● **Aim of the exercise**
The data needs to be returned in full, exactly as it reads.

● **Given information**

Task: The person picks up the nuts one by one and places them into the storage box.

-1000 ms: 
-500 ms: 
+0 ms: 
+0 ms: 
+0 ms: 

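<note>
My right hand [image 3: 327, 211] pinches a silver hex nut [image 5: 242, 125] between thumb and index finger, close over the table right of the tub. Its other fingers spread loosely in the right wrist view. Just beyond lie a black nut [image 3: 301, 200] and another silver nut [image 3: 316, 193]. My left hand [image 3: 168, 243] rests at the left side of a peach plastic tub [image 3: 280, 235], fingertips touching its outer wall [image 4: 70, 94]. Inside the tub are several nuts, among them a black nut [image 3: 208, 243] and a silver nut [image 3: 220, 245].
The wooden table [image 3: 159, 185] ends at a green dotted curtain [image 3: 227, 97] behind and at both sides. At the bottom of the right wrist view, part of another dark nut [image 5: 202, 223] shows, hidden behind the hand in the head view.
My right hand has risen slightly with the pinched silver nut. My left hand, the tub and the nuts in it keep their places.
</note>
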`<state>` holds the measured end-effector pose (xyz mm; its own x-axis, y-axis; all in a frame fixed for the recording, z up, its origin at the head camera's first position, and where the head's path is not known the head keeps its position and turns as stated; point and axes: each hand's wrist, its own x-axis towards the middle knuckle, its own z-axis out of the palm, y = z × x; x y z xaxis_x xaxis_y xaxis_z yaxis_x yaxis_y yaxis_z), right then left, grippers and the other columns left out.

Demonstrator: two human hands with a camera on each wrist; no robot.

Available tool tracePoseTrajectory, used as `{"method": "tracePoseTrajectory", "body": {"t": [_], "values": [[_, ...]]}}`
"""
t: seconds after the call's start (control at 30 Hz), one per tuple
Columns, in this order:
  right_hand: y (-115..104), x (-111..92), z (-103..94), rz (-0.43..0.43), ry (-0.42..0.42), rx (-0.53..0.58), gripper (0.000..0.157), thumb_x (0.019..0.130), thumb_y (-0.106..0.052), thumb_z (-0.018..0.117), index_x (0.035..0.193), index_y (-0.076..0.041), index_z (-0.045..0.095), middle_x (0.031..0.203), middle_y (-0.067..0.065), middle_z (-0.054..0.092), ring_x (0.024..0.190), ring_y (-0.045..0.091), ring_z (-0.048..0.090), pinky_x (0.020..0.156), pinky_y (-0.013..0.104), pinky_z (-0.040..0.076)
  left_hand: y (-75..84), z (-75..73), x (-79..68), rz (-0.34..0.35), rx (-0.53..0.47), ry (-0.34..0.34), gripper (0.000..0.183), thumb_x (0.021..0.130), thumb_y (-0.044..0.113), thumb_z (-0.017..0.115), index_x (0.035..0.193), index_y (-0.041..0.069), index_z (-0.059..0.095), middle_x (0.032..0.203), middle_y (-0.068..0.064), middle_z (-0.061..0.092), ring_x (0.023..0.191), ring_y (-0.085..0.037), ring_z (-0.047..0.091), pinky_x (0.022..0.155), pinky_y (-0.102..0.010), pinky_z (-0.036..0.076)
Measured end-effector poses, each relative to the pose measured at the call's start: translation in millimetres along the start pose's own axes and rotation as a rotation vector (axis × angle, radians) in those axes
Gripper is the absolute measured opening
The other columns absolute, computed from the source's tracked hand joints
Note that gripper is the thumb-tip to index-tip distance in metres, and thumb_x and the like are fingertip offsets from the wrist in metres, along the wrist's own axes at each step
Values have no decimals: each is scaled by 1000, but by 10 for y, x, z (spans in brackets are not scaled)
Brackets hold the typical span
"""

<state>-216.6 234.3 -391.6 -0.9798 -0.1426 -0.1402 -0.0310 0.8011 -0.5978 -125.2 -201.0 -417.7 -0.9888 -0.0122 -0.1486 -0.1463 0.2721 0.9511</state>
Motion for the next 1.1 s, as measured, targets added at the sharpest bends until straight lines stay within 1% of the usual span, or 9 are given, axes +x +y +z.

● **Solution to the exercise**
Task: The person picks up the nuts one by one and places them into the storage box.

-1000 ms: 
-500 ms: 
+0 ms: 
+0 ms: 
+0 ms: 

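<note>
My right hand [image 3: 327, 211] pinches a silver hex nut [image 5: 242, 125] between thumb and index finger, close over the table right of the tub. Its other fingers spread loosely in the right wrist view. Just beyond lie a black nut [image 3: 301, 200] and another silver nut [image 3: 316, 193]. My left hand [image 3: 168, 243] rests at the left side of a peach plastic tub [image 3: 280, 235], fingertips touching its outer wall [image 4: 70, 94]. Inside the tub are several nuts, among them a black nut [image 3: 208, 243] and a silver nut [image 3: 220, 245].
The wooden table [image 3: 159, 185] ends at a green dotted curtain [image 3: 227, 97] behind and at both sides. At the bottom of the right wrist view, part of another dark nut [image 5: 202, 223] shows, hidden behind the hand in the head view.
My right hand has risen slightly with the pinched silver nut. My left hand, the tub and the nuts in it keep their places.
</note>
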`<state>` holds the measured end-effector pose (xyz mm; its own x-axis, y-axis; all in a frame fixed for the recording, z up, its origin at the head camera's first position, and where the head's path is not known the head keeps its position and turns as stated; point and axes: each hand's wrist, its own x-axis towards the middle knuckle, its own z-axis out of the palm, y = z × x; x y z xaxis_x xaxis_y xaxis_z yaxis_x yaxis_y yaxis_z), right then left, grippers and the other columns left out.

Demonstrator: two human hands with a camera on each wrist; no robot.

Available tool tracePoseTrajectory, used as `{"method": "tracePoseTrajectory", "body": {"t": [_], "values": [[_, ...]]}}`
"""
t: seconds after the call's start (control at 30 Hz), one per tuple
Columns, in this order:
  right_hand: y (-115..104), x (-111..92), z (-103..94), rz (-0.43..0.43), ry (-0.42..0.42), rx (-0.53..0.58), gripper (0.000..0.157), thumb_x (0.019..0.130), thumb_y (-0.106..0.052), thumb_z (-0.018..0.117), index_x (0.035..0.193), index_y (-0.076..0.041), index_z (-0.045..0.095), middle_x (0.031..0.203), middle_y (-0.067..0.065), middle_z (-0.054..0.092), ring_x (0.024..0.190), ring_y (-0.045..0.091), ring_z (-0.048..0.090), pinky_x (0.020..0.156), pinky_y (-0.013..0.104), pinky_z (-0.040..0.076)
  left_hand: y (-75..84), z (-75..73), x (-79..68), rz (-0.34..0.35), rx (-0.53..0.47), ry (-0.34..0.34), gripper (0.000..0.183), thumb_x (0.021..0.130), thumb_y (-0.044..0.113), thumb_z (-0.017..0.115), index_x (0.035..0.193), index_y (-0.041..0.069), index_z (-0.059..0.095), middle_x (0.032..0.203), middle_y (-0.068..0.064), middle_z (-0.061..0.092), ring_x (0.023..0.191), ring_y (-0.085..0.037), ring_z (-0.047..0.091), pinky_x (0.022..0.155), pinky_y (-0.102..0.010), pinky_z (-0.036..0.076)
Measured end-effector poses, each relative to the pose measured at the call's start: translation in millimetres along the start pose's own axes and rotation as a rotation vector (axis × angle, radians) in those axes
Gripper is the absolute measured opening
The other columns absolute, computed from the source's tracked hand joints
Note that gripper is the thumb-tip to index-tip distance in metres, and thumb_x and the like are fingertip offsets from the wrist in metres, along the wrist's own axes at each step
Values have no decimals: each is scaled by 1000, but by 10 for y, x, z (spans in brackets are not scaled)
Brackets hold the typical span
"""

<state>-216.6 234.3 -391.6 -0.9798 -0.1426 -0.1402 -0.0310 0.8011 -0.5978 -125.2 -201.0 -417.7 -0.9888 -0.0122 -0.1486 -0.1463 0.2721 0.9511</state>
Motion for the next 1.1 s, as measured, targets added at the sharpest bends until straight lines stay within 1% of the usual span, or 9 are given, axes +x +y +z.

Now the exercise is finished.